Benchmark scripts live under backend/benchmarks/. Two evaluation modes:
| Mode | Description |
|---|---|
gold |
Uses provided supporting documents β isolates reasoning quality |
open_domain |
Uses the full retrieval pipeline β tests end-to-end |
The runner records cost tracking, latency percentiles (p50/p75/p90/p99), and compares results against paper Table 1 baselines (Standard RAG, ReAct, Flare, IR-CoT, Self-Ask, Reflexion, MetaRAG).
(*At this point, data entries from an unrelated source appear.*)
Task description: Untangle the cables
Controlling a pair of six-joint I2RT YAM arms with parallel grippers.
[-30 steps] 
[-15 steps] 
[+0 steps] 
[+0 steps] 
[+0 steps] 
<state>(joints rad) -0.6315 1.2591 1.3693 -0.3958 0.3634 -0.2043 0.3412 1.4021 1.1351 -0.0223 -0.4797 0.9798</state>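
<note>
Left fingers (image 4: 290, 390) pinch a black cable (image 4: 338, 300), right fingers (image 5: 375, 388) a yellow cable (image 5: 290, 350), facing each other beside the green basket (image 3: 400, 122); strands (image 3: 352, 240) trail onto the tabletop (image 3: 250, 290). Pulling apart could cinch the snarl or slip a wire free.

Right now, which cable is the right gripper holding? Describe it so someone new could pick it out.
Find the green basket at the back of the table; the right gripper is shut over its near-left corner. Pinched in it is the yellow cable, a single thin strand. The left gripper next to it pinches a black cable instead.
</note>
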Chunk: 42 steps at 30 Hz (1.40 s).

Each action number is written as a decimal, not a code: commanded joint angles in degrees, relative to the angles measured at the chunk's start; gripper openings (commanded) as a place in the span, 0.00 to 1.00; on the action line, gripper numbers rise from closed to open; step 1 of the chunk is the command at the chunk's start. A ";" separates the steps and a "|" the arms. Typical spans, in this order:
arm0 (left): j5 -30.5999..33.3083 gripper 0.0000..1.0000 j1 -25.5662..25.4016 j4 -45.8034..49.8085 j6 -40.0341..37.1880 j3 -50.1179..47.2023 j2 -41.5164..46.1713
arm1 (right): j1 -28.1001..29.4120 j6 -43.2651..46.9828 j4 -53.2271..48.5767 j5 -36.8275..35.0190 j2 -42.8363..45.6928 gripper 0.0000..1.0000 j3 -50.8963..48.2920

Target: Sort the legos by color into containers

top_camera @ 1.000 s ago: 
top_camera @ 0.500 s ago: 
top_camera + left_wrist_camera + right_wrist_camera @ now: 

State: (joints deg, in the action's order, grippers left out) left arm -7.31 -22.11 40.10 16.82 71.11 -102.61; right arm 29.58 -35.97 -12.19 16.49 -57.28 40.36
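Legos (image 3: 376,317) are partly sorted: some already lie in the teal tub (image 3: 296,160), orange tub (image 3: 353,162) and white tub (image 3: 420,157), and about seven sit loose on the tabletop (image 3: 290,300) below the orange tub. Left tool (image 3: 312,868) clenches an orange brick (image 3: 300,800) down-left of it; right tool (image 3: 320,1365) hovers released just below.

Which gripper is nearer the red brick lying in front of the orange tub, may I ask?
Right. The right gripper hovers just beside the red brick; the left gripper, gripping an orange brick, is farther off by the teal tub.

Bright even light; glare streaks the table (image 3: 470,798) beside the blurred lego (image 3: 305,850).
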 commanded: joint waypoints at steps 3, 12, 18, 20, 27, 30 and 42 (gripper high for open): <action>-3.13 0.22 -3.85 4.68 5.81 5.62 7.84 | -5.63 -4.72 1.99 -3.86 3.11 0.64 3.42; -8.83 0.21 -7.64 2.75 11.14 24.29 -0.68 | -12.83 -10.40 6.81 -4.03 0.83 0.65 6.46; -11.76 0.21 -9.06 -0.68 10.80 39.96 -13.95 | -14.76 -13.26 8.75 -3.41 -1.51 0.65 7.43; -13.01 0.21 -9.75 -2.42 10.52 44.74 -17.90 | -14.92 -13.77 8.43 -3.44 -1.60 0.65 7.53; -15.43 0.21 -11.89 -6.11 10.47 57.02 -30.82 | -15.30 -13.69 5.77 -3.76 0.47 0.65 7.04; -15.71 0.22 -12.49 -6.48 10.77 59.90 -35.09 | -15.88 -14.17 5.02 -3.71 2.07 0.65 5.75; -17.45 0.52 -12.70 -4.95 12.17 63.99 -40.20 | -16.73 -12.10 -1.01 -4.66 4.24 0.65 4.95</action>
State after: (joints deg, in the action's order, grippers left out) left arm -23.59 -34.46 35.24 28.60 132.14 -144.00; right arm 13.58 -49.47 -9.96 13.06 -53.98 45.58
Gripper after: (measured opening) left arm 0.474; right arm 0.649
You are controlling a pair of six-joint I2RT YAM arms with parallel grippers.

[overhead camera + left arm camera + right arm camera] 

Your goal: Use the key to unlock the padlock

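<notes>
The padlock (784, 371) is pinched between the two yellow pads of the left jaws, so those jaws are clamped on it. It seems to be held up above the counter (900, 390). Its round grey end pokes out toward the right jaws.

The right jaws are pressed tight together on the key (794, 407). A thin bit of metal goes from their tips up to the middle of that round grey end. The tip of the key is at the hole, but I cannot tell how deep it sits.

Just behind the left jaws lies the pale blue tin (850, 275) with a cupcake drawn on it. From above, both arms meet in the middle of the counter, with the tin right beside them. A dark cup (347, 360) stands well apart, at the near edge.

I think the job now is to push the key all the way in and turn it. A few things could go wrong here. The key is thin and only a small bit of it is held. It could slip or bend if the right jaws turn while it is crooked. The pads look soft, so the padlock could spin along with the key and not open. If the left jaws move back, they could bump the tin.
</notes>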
| Method | HotpotQA EM | HotpotQA F1 | HotpotQA Prec. | HotpotQA Rec. | 2WikiMultiHopQA EM | 2WikiMultiHopQA F1 | 2WikiMultiHopQA Prec. | 2WikiMultiHopQA Rec. |
|---|---|---|---|---|---|---|---|---|
| Standard RAG (paper) | 24.6 | 33.0 | 34.1 | 34.5 | 18.8 | 25.2 | 25.6 | 26.2 |
| ReAct (paper) | 24.8 | 41.7 | 42.6 | 44.7 | 21.0 | 28.0 | 27.6 | 30.0 |
| Flare (paper) | 29.2 | 42.4 | 42.8 | 43.0 | 28.2 | 39.8 | 40.0 | 40.8 |
| IR-CoT (paper) | 31.4 | 40.3 | 41.6 | 41.2 | 30.8 | 42.6 | 42.3 | 40.9 |
| Self-Ask (paper) | 28.2 | 43.1 | 43.4 | 44.8 | 28.6 | 37.5 | 36.5 | 42.8 |
| Reflexion (paper) | 30.0 | 43.4 | 43.2 | 44.3 | 31.8 | 41.7 | 40.6 | 44.2 |
| MetaRAG (paper) | 37.8 | 49.9 | 52.1 | 50.9 | 42.8 | 50.8 | 50.7 | 52.2 |
| Meta-Agent-RAG (ours) | 49.8 | 62.7 | 66.8 | 62.4 | 65.0 | 70.3 | 70.2 | 72.0 |
Examples:
cd backend
uv run python -m benchmarks.runner --dataset hotpotqa --mode gold --n 50
uv run python -m benchmarks.runner --dataset 2wikimultihopqa --mode gold --n 50
uv run python -m benchmarks.runner --dataset hotpotqa --mode open_domain --n 50Full options:
uv run python -m benchmarks.runner --helpKey flags: --concurrency (parallel queries), --convergence-threshold
(override default 0.85), --output-dir.